> **Your task**
Quote every line from the top of the listing down to and including the line that contains "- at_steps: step".

> **Supplied records**
======
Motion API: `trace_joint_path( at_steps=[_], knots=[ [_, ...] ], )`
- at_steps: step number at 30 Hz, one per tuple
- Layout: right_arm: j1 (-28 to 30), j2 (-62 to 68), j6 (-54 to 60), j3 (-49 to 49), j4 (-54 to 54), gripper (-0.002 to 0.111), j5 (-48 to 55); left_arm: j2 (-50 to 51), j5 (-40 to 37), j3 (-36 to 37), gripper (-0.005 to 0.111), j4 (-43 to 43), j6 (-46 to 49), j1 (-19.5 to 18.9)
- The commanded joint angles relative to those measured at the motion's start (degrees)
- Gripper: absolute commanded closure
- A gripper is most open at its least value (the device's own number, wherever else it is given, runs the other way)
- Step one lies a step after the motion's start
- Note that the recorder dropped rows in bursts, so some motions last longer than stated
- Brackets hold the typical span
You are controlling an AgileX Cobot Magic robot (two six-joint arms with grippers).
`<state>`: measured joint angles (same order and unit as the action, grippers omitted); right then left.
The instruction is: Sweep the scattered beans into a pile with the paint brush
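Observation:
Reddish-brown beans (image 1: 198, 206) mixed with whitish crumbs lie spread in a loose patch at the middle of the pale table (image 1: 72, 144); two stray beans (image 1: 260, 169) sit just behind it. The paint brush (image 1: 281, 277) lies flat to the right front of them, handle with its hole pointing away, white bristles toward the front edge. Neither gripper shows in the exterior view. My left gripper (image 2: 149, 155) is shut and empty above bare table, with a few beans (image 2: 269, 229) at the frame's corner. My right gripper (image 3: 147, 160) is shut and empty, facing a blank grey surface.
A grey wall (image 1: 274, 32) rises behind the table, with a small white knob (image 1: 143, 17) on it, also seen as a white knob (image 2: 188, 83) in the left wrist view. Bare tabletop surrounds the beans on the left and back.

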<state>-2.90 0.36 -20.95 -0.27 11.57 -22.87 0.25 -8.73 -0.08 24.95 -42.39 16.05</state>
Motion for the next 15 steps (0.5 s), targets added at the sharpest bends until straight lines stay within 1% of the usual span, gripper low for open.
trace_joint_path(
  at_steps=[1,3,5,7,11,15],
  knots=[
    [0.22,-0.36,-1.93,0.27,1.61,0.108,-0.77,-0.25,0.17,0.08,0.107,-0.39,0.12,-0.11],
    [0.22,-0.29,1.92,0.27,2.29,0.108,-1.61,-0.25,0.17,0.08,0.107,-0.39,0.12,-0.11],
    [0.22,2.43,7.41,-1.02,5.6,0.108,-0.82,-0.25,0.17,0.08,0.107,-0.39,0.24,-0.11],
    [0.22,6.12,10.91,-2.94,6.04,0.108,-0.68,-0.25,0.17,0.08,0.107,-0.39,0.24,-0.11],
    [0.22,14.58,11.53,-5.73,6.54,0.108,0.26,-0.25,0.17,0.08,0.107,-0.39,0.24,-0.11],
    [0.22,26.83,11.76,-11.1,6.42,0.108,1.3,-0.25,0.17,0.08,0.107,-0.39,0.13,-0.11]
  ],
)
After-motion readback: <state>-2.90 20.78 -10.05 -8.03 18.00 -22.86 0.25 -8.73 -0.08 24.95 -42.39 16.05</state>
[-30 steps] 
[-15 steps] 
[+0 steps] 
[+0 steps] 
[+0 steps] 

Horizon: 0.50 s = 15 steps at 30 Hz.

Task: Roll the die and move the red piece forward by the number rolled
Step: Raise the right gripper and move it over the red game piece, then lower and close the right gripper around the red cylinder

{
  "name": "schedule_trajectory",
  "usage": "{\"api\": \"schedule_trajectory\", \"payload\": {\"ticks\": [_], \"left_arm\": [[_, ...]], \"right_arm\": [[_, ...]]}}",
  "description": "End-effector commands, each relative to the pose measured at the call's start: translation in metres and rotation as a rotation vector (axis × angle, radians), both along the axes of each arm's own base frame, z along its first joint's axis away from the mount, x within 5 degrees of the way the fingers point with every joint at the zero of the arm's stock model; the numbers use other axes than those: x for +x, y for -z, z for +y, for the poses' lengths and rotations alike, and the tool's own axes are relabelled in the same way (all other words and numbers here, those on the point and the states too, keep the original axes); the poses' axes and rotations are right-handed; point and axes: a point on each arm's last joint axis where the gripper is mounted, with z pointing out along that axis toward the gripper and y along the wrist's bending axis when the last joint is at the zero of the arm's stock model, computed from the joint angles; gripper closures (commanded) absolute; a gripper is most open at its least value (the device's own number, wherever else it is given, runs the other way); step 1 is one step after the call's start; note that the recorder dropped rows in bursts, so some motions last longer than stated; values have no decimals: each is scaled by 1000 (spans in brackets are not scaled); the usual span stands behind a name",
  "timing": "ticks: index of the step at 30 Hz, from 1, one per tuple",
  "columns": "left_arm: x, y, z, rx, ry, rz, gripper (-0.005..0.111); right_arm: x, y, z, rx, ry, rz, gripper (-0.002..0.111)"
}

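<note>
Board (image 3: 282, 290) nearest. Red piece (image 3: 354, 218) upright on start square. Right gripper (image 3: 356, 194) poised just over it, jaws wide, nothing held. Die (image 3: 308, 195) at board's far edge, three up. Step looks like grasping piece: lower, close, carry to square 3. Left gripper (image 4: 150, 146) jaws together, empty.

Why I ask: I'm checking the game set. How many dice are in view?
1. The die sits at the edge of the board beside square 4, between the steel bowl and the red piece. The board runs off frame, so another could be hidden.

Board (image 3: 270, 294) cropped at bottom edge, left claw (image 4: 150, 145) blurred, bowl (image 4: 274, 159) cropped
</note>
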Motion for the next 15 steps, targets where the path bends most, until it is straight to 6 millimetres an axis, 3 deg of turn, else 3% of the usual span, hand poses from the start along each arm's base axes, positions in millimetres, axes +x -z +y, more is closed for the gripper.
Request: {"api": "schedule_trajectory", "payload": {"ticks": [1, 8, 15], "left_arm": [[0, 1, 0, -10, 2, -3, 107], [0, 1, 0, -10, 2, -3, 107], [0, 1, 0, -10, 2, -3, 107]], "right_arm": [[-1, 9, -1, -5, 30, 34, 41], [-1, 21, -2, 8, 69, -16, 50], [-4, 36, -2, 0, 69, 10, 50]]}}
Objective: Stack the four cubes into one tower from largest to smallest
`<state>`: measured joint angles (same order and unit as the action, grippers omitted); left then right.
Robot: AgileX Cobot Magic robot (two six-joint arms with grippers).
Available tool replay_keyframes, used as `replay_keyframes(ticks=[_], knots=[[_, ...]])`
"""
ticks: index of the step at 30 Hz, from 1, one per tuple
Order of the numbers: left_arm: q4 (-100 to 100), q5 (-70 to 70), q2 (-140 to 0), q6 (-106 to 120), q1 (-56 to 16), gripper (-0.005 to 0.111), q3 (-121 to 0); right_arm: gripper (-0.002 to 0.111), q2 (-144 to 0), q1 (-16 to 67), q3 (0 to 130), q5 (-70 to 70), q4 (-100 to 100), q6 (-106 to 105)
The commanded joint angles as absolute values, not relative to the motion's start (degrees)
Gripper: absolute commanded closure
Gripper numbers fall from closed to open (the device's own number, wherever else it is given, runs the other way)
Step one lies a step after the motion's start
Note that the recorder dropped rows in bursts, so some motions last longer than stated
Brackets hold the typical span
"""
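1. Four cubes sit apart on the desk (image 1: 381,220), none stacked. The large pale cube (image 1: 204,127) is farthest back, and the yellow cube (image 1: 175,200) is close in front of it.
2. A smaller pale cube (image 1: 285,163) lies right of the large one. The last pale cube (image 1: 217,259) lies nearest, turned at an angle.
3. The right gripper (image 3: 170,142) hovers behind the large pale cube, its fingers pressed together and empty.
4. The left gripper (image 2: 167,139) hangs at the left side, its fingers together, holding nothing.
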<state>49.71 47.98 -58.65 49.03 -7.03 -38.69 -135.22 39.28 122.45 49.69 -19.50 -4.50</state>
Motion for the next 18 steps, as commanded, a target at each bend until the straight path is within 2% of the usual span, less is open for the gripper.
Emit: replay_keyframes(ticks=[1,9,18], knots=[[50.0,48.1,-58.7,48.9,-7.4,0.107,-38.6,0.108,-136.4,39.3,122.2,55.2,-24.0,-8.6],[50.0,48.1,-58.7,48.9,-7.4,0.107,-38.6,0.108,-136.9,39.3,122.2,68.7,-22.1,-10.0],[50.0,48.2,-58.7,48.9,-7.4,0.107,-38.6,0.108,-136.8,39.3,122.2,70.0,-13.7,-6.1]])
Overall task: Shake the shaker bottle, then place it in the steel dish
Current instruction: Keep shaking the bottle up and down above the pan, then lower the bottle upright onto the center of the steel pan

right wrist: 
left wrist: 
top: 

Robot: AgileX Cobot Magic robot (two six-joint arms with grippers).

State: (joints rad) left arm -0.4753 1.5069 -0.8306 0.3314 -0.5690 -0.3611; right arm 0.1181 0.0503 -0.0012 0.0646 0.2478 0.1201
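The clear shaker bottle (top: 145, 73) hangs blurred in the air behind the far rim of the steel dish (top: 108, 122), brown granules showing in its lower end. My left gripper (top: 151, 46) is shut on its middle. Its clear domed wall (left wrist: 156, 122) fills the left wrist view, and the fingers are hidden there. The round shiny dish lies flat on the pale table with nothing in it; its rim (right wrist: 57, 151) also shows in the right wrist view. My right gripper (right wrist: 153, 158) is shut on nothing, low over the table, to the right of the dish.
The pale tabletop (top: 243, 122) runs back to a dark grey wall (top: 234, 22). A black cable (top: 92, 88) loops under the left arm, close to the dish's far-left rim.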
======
> **Task output**
Motion API: `trace_joint_path( at_steps=[_], knots=[ [_, ...] ], )`
- at_steps: step number at 30 Hz, one per tuple

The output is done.